Which lines should be repeated? Exactly the one containing "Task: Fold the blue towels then" and every line after it through the end of the entries below.

INFORMATION
◇ ◇ ◇

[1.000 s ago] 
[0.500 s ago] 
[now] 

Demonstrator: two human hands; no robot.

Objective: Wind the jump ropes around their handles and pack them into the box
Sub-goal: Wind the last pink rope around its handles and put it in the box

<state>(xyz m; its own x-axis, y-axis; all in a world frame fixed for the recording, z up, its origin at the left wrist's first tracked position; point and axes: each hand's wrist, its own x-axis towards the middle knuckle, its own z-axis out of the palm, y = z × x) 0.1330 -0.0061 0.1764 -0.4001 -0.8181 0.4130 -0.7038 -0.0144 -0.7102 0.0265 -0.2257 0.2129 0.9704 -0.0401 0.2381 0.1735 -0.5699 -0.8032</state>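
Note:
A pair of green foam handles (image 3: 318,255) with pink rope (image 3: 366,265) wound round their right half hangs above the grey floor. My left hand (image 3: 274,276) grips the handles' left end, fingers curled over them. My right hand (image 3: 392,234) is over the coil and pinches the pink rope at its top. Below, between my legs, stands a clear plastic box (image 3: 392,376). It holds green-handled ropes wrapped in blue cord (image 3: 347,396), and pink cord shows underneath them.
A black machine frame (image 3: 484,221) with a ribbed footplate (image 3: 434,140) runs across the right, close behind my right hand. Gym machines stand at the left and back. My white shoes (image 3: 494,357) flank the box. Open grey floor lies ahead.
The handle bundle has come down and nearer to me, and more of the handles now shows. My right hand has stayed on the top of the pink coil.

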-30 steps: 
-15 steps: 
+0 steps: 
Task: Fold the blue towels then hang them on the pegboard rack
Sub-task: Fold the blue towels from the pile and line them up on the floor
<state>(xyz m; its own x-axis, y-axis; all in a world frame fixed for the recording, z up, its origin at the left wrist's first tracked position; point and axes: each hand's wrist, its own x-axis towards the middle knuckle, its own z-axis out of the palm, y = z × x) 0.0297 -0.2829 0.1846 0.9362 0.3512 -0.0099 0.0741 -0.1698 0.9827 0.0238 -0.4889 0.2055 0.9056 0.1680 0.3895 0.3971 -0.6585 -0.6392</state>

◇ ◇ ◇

RESULT
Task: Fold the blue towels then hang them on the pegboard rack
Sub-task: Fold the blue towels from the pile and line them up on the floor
<state>(xyz m; its own x-axis, y-axis; all in a world frame fixed for the recording, z up, its origin at the left wrist's first tracked position; point and axes: each hand's wrist, its own x-axis towards the middle knuckle, its own z-axis out of the palm, y = z × x) 0.0297 -0.2829 0.1846 0.9362 0.3512 -0.0099 0.0741 -0.1698 0.9827 0.0238 -0.4889 0.2055 0.9056 0.1680 0.3895 0.3971 -0.6585 -0.6392</state>

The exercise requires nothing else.